Personal details of 12,000 social media ‘stars’ leaked in avoidable breach
FYI, this story is more than a year old
The UpGuard Cyber Risk Team recently revealed a significant security breach that took place in January this year.
Octoly, a Paris-based brand marketing company inadvertently leaked the personal details of 12,000 social media ‘stars’ via an unsecure AWS S3 bucket.
A cloud repository belonging to Octoly was left exposed, revealing a backup of their enterprise IT operations and sensitive operation of the firm’s registered online personalities.
Octoly places products made by its brand customers into the hands of its registered social media personalities, with the ultimate goal being to increase number of reviews from vloggers, Instagram stars, and Twitter users trusted by young consumers.
While the company asserts that no money changes hands between the firm, the brands, and these ‘creators’ for such reviews, the creators are able to take their pick from a free selection of merchandise offered by Octoly and their brand partners.
Given Octoly needs to be able to send free products to these influential creators - and, for analytical purposes, track the reach and success of such product placements - the company registers these creators within their IT systems, gathering a great deal of personal details, including the creators’ contact information.

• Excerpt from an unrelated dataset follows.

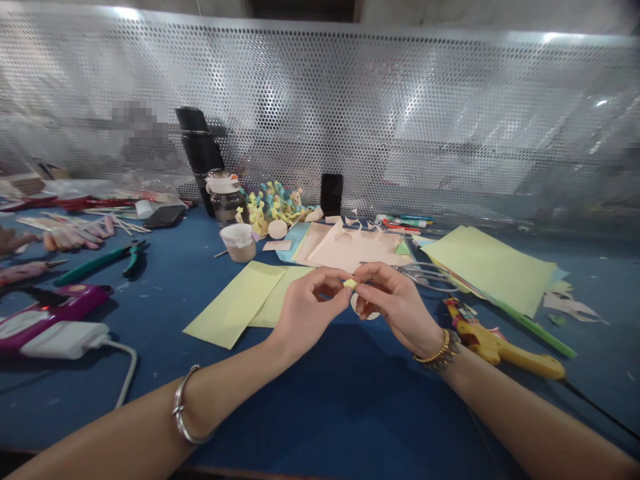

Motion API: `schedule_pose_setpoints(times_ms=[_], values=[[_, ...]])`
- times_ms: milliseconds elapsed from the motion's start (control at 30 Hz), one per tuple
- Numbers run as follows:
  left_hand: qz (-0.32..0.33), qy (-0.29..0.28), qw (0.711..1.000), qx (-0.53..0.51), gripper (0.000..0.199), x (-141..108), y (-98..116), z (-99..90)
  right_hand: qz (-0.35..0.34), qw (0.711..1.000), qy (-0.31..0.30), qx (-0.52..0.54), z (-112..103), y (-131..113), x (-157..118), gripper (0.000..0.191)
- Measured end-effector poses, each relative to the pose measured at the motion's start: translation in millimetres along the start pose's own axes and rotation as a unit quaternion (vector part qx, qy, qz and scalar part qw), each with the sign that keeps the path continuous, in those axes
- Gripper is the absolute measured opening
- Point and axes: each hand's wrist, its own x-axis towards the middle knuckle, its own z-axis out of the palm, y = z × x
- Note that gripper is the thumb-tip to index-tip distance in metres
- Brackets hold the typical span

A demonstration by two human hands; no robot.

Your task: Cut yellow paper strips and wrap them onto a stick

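Between the fingertips of both hands is a small folded piece of yellow paper (350,284), raised over the blue table. My left hand (313,303) pinches it from the left, thumb and index finger closed. From the right, my right hand (395,300) grips it the same way. A pale round paper disc (369,312) shows just below the right fingers; whether they touch it I cannot tell. Behind the left hand lie yellow paper sheets (235,300). Scissors (425,275) rest past the right hand, partly hidden by it.
Right of my hands are a yellow hot glue gun (510,350), a green craft knife (537,327) and stacked yellow paper (500,263). Paper cutouts (280,207), a cup (239,243) and a phone (331,195) stand behind. Pliers (95,265) and a purple power strip (75,307) lie left.
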Motion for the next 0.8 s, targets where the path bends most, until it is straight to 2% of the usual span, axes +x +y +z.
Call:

Such personal information for over twelve thousand people was exposed in the bucket. A table titled “Creators” contains such details as the real names, home addresses, birth dates, and phone numbers of these individuals, many of them known only by their first names or pseudonymously online.
Perhaps the most jarring fact from the situation is that according to UpGuard, Octoly was informed of the exposed cloud repository on January 4th, yet the personally identifiable information was not secured until February 1st.

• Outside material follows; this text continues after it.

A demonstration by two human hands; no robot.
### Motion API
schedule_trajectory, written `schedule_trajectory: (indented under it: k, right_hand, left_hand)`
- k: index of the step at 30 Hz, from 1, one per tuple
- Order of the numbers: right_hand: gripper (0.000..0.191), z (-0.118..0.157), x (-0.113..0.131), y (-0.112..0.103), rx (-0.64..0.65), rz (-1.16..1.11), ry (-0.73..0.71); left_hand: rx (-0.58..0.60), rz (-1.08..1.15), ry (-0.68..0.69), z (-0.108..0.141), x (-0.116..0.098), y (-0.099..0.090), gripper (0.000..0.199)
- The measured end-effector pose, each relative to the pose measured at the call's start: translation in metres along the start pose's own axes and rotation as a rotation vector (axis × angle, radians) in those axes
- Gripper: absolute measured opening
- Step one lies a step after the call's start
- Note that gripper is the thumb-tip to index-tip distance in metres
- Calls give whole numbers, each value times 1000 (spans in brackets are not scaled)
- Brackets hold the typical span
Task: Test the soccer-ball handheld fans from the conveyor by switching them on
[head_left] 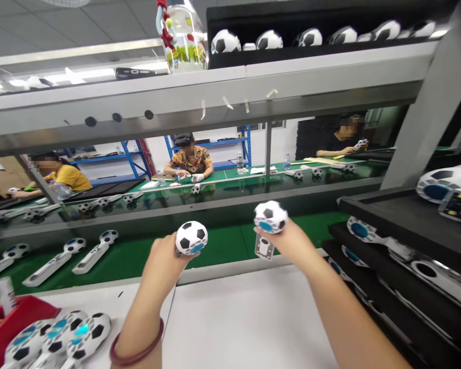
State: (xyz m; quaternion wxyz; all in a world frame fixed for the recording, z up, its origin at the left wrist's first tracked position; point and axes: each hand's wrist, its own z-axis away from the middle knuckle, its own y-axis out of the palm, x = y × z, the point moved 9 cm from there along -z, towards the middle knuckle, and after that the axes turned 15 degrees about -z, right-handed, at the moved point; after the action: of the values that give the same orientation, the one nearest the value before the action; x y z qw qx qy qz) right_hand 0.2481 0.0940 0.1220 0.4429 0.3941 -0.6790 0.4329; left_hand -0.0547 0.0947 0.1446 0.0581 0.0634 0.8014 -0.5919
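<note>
Left hand and right hand raise two soccer-patterned balls, fingers clenched and largely hidden behind the left ball and the right ball. A white rectangular piece shows below the right ball, its join unclear. Beneath: a white desk. A red tray is cut off at frame left.

Our left hand and right hand each hold a ball-shaped head above the conveyor belt. To our left, more heads lie beside a tray on the worktop; to our right, handled units lie on shelves; co-workers sit beyond the belt.
</note>
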Motion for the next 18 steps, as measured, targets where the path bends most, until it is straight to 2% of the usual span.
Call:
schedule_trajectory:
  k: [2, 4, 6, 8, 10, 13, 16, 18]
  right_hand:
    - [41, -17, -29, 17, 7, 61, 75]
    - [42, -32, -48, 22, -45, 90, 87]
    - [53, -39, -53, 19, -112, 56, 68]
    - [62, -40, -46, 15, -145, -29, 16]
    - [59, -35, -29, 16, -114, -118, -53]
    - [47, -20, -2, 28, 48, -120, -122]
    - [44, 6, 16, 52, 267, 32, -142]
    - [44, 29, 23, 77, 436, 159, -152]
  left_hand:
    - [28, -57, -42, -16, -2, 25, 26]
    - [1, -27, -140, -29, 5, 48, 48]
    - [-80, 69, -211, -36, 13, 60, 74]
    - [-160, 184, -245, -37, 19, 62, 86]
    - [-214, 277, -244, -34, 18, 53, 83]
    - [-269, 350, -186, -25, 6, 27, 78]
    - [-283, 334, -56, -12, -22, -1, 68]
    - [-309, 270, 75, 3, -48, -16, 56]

Bitglass CTO Anurag Kahol says the recent Octoly data breach once again demonstrates the importance of proper configuration and security for cloud services.
“While the growing popularity of public cloud applications has made businesses more flexible and efficient, it has also raised awareness about previously unseen security vulnerabilities. This is because many of the most popular cloud applications provide little visibility or control over how sensitive data is handled once it is uploaded to the cloud,” says Kahol.
“In essence, users are expected to blindly trust that their data is secure. As public cloud adoption rises, organisations must ensure all systems are properly configured and secured – customer privacy and trust depend on it."